2-Hydroxy-4-methylthiobutyric acid is known to be used as a methionine analogue for feeding breeding animals. This product is marketed under the trade names Rhodimet AT 88TM and AlimetTM.

It is known to prepare the 2-hydroxy-4-methylthiobutyric acid by various processes by hydrolysing the 2-hydroxy-4-methylthiobutyronitrile. The hydrolysis can be carried out with an inorganic acid such as hydrochloric or sulphuric acid. Alternatively it can be carried out by enzymatic hydrolysis.

2-Hydroxy-4-methylthiobutyric acid esters are also used as a means of introducing methionine to animals, in particular to ruminants as disclosed in French application No. 98 14249. The acid is not stable because it is consumed by microorganisms present in the rumen of the animal and in many cases, the ester form is the favoured means of introducing the methionine into the bloodstream of the animal.

The ester may be prepared by esterification of the hydrochloride salt of the acid and then reacting it with the alcohol. Such processes are known from US Patents 3,850,987 and 3,761,518. It has also been found possible to prepare the 2- hydroxy-4-methylthiobutyric acid esters by a process which comprises hydrating 2-hydroxy-4-methylthiobutyronitrile with sulphuric acid and then esterifying the product obtained. Such processes are disclosed in US Patents No. 4524077and 4912257 and WO 96/40630.

It is known in the art that the monomers exhibit greater biological efficacy than the dimers and oligomers and it is therefore preferred to produce a product with minimum oligomers.. Thus, when producing the ester, it is preferable to reduce the amount of oligomers in the starting acid. To reduce the amount of dimers and oligomers in the acid, the acid may be purified by various means such as liquid/liquid extraction.

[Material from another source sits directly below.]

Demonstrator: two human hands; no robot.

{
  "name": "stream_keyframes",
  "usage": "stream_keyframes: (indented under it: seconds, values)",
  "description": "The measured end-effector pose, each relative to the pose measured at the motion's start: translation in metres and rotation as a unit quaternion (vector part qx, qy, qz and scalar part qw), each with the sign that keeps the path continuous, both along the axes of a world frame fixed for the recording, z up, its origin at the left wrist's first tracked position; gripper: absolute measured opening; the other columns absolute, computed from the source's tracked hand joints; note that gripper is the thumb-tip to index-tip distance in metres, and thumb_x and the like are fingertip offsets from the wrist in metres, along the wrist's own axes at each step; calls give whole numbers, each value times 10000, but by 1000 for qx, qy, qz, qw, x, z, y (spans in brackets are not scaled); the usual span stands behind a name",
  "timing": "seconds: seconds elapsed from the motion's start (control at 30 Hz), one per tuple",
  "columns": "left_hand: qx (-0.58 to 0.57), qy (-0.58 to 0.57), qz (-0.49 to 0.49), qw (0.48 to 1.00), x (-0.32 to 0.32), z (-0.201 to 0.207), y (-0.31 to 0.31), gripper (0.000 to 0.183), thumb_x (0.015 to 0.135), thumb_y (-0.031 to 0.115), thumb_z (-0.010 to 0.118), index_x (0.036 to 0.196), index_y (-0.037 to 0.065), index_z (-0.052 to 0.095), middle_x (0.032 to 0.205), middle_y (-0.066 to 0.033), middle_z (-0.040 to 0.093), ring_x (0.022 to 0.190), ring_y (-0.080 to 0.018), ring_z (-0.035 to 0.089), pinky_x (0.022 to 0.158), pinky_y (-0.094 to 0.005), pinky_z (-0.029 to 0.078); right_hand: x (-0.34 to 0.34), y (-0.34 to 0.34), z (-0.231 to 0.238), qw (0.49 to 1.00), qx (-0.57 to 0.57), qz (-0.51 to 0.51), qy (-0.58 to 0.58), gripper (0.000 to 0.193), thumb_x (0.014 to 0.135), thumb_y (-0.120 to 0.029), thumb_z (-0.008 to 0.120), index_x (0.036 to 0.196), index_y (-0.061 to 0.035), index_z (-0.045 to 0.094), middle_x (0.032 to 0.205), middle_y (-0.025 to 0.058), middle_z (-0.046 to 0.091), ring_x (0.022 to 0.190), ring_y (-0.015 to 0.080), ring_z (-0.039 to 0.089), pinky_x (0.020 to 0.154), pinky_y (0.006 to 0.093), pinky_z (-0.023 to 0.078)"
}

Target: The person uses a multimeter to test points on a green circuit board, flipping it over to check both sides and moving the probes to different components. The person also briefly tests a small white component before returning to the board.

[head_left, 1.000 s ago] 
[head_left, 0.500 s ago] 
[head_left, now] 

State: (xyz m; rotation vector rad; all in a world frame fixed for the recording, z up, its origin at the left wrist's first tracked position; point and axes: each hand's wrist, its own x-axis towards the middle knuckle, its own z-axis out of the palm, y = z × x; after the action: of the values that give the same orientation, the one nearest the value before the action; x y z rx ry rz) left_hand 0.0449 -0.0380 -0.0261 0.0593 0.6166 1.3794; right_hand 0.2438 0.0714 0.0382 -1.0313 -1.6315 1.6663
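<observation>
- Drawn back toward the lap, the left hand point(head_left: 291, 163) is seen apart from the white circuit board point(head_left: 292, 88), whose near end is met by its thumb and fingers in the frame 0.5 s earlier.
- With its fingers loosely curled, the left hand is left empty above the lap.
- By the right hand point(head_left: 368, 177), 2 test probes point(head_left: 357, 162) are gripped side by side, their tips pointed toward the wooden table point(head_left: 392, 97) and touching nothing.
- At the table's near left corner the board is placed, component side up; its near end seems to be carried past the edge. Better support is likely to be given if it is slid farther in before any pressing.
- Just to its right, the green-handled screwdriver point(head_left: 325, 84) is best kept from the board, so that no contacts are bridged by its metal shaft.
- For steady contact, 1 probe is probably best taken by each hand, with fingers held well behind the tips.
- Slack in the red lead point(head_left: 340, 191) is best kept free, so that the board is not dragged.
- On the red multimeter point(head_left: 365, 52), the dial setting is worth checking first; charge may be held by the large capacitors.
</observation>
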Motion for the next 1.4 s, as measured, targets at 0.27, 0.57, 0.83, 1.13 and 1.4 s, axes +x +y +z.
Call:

We have found that 2-hydroxy-4-methylthiobutyric acid esters containing a small amount of oligomers can be produced by the esterification of 2-hydroxy-4- methylthiobutyric acid without the need to pre-treat the acid before the esterification reaction when the esterification reaction is carried out under specific

conditions. Furthermore, we have found that this process is particularly suitable for use as an industrial process.

Accordingly, the present invention provides an industrial process for the preparation of 2-hydroxy-4-methylthiobutyric acid esters comprising substantially monomers which process comprises reacting 2-hydroxy-4-methylthiobutyric acid, with an alcohol in the presence of an acid catalyst characterised in that the acid is the direct product of the hydrolysis of 2-hydroxy-4-methylthiobutyronitrile and the process is carried out in the presence of water and at a temperature of from 30 to 150°C.

It will of course be understood by the person skilled in the art that the 2-hydroxy-4-methylthiobutyric acid obtained as a direct product of the hydrolysis of 2-hydroxy-4-methylthiobutyronitrile from an industrial process comprises a mixture of monomers, dimers and higher oligomers.

The process of the present invention, thus, provides the advantage over the prior art by avoiding the purification of the acid prior to esterification. This is, of course, an important advantage in an industrial process, avoiding the use of additional large equipment.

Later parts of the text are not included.